@mattoddchem has posted “Raw Data in Organic Chemistry Papers/Open Science” regarding his wanting to “share data in my field I have to think about how to best share those data”. I recommend you read his whole post before continuing.
Mat has made a number of comments (my annotations added as AJW>)
What are the downsides of posting raw data in organic chemistry, either in papers or to lab book posts:
1) You have to save the data and then upload them. Well, this was a problem in 1995, but not now.
AJW> The problem is definitely not in the technology of uploading to a website. It can be easy to do BUT there is still an activation barrier: wanting to share, can I share (do I have the rights or will my boss/supervisor be upset?), will there be negative repercussions for sharing.

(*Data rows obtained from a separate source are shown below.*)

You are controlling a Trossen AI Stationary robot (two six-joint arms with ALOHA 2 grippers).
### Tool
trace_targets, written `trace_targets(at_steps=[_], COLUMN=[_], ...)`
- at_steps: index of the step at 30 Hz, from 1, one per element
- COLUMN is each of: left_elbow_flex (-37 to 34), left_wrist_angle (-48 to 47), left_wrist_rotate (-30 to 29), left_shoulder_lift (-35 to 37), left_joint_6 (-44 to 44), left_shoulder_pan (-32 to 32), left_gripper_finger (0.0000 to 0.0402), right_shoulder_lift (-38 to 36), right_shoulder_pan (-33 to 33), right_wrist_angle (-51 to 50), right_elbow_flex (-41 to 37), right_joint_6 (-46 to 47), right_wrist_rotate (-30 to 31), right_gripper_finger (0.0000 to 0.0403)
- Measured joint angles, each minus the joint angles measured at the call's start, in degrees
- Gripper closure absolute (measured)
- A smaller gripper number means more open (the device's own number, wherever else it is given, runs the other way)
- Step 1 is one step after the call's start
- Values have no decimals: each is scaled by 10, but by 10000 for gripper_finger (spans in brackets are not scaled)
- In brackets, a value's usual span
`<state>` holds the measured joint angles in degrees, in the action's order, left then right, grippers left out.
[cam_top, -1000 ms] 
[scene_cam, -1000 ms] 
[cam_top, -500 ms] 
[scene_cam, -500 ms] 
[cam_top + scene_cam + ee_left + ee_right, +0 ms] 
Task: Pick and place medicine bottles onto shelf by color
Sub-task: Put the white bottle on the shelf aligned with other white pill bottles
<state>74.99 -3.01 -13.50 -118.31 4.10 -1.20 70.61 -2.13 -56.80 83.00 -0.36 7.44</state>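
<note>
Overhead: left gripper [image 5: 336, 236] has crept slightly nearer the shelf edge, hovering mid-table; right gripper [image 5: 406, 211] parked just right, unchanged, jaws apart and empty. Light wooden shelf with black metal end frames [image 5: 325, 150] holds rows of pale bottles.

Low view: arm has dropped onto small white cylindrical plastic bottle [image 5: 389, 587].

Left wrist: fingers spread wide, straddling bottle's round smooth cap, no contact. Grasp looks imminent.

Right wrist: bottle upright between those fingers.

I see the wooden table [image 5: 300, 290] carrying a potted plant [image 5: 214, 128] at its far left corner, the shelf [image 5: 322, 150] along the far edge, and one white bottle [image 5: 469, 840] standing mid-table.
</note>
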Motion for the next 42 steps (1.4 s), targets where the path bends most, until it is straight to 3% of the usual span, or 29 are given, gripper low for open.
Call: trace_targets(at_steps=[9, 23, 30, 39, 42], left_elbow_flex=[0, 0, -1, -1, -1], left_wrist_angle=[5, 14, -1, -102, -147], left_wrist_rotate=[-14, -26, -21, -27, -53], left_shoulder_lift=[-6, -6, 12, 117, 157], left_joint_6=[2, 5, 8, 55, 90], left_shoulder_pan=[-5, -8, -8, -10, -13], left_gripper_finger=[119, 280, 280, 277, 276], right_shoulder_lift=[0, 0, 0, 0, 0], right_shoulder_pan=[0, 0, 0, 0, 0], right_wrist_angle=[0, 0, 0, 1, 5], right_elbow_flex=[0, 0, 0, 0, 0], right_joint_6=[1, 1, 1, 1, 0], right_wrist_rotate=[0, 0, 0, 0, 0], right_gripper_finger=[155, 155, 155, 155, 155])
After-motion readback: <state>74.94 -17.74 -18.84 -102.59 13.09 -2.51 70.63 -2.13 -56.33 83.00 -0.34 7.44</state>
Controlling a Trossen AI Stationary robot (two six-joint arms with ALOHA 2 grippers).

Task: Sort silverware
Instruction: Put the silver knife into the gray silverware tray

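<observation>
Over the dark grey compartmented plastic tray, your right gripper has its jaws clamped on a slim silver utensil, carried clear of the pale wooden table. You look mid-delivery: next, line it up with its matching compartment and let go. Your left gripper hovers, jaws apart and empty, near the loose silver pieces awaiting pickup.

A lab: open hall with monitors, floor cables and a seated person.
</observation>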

2) The data files are large. Not really. A 1H NMR spectrum is ca. 200KB.
AJW> Depending on the magnetic field strength and chosen resolution file sizes can be less than half this size or twice this size. It depends a lot on format also. Binary file formats can give you 100k which blow up to 1/2 mbyte as JCAMP (assuming none of the compressed formats)
3) It’s a pain. Yes, a little. But we must suffer for things we love.
AJW> Yes indeed….
4) People might find mistakes in my spectra/assignments. Yes. You’re a scientist. This is a Good Thing.
AJW> If we were afraid of the reexamination of our data we shouldn’t get into science, we shouldn’t publish and we shouldn’t share. How many scientists are like that???
Mat went on to ask about what types of raw data should be posted?
“If we can establish that we should be posting raw data, then what kinds of data should we share, and how? This post is meant to outline an answer, and ask for feedback from anyone who’s already thought about this.
1) X-ray crystallography. This is the exception. Data are routinely deposited raw, and may be downloaded. Not always the case, but XRD blazes a trail here.
AJW> I’m not a crystallographer…I’m an NMR jock by training. So the term “raw data” to me means what comes off the instrument. I think that most crystallography data is processed to extract the CIF file so it’s not raw per se. In NMR raw would be the binary file format from the vendor as a FID file, the time domain data. A frequency domain, phased, baseline corrected and referenced spectrum would not be raw data. The FID is not the most useful form of the spectrum for sure, and real time processing of the FID with all necessary corrections (referencing and phasing etc) is not going to succeed for all spectra.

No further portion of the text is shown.